Cross-dataset conclusion:
Dataset complexity appears to govern whether the sensitivity gap provides early warning of the cliff (FashionMNIST — genuine early signal ~25pp ahead) or only concurrent confirmation (MNIST — signal arrives with the cliff, not before). This is an n=2 observation. A third dataset is needed to test generalisability.
| Paper | Finding | How This Study Extends It |
|---|---|---|
| Han et al. 2015 | Magnitude pruning works | Found exact cliff threshold + non-uniform layer tolerance |
| Frankle & Carlin 2019 | Winning ticket subnetwork exists | Located where winning ticket concentrates by layer and dataset |
| Blalock et al. 2020 | Pruning results are fragmented, cliff not studied | Directly characterises cliff location and its relationship to layer sensitivity |
| Pesce, He & Caldarelli 2026 | Dataset-complexity-dependent cliff confirmed at whole-network level | This study extends to layer-level: sensitivity gap as early-warning signal |
| Hu, Gibson & Cano 2023 (ICE-Pick) | Layer sensitivity ordering stable across pruning steps (fixed dataset) | This study varies dataset, not architecture — the complementary untested axis |
TinyNet — custom CNN designed for TinyML scale experiments:
- 2 Conv layers (8 and 16 filters, 3×3)
- 2 FC layers (64 → 10)
- Total parameters: 52,138
- Reflects real TinyML deployment constraints
- MNIST — handwritten digit classification (10 classes, 60K train / 10K test)

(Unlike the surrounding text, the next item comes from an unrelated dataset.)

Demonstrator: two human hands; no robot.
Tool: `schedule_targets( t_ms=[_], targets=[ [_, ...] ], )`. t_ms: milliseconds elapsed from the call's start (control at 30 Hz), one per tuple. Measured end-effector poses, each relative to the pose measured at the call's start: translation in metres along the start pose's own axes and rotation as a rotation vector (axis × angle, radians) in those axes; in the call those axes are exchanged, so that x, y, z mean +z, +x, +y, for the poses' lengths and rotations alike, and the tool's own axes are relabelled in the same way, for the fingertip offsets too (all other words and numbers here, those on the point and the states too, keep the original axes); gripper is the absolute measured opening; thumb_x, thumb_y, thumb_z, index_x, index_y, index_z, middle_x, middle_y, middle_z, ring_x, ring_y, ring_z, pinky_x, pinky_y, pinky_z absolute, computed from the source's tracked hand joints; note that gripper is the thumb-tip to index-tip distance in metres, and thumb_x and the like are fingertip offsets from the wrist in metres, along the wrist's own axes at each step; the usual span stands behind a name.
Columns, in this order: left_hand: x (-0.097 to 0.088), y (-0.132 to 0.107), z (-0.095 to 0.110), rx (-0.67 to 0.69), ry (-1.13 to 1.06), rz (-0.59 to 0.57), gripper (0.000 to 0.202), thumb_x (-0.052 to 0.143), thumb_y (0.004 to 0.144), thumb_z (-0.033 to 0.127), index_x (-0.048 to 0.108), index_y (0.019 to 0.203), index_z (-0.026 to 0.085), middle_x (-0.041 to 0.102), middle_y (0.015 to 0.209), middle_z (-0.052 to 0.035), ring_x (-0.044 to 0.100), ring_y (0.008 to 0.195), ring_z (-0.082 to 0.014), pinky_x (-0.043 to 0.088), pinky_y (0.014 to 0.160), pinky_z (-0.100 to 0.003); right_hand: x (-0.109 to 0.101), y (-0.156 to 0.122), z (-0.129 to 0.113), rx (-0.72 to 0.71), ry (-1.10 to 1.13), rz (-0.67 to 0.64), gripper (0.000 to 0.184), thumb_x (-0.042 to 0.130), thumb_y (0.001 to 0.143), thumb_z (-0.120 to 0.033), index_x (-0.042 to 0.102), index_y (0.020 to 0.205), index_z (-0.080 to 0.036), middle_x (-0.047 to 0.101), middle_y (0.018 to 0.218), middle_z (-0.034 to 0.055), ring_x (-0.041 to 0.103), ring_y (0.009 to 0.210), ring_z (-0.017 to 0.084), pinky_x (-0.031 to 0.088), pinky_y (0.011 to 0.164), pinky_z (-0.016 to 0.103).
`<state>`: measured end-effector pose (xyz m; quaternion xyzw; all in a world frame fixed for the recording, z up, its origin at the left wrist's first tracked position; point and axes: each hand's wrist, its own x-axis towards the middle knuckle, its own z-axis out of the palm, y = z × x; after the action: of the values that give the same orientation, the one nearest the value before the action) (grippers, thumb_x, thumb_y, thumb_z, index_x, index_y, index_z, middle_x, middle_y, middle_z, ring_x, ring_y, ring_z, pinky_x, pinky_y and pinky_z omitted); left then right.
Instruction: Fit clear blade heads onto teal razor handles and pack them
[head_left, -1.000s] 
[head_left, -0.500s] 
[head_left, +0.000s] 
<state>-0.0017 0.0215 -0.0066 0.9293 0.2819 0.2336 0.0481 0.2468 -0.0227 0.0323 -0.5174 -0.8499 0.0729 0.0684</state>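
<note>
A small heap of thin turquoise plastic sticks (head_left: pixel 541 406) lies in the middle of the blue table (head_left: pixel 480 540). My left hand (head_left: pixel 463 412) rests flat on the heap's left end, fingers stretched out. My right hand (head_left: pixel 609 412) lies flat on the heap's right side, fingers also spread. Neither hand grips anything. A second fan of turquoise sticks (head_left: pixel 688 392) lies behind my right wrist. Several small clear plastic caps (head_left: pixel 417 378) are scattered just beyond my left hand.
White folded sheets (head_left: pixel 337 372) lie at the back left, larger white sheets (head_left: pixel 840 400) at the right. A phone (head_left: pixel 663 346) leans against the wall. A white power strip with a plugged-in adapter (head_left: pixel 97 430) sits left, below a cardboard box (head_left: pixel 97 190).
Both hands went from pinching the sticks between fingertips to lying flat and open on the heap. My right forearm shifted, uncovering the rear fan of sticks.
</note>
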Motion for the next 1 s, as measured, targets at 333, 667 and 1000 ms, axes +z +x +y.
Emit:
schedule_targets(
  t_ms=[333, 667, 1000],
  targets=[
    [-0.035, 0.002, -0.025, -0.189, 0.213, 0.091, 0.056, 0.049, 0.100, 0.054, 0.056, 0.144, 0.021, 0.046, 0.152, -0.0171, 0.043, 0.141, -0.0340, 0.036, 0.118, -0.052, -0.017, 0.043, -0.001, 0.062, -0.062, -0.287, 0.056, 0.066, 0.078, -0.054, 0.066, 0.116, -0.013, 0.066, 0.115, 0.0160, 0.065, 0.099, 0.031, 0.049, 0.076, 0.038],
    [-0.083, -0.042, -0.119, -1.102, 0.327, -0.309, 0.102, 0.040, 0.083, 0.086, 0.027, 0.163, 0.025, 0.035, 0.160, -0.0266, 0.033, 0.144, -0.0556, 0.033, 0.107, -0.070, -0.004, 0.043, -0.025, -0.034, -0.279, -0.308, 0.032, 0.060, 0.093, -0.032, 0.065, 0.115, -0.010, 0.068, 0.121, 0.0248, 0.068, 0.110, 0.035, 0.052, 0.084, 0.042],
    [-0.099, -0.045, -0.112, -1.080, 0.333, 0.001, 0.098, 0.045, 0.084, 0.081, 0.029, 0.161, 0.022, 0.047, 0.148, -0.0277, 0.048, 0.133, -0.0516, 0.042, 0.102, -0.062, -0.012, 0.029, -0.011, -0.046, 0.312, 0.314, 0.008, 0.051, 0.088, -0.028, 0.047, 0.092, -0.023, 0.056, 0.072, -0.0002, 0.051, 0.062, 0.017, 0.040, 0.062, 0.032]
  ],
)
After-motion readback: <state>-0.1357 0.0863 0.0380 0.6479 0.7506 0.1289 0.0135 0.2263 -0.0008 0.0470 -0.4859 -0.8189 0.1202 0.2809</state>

- FashionMNIST — clothing classification (10 classes, 60K train / 10K test)
tinyml-pruning-study/
├── 01_baseline_training.ipynb # TinyNet training on MNIST and FashionMNIST
├── 02_pruning_experiments.ipynb # Uniform pruning, sensitivity analysis, smart pruning (MNIST)
├── 03_fashionmnist_experiments.ipynb # Cross-dataset generalisation experiments
├── 04_layer_sensitivity_checkpoints.ipynb # Multi-checkpoint sensitivity gap — MNIST + FashionMNIST
├── pruning_results.png # Accuracy vs sparsity curve
├── mnist_vs_fashion_pruning.png # Cross-dataset comparison graph
├── Sensitivitygap_vs_sparsity(MNIST).png # Sensitivity gap vs sparsity — MNIST, all 21 checkpoints
├── Sensitivitygap_vs_sparsity(fashionMNIST).png # Sensitivity gap vs sparsity — FashionMNIST, full
├── tinynet_baseline.pth # Saved MNIST baseline model weights
├── tinynet_fashion_baseline.pth # Saved FashionMNIST baseline model weights
└── README.md
- Han et al. 2015 — Learning both Weights and Connections for Efficient Neural Networks ✅
- Frankle & Carlin 2019 — The Lottery Ticket Hypothesis (reading in progress)
- Blalock et al. 2020 — What is the State of Neural Network Pruning? ✅
- Hu, Gibson & Cano 2023 — ICE-Pick: Iterative Cost-Efficient Pruning ✅
- Pesce, He & Caldarelli 2026 — Phase Transitions in Neural Network Pruning ✅
- Post 1 — Smart Pruning vs Uniform Pruning
- Post 2 — Does Dataset Complexity Determine Compression Limits?
- Verify conv1@71% anomaly on FashionMNIST (V-shaped spike needs standalone re-run)
- Run experiment on a third dataset to test early-warning pattern generalisability
- LinkedIn post on FashionMNIST cliff correction and Finding 5
- Schedule chat with Prof. José Cano (University of Glasgow)
- Follow up with Prof. Eiman Kanjo with new results
- Explore structured pruning as thesis/PhD extension direction
This is independent research conducted as part of preparation for PhD applications in TinyML and efficient deep learning.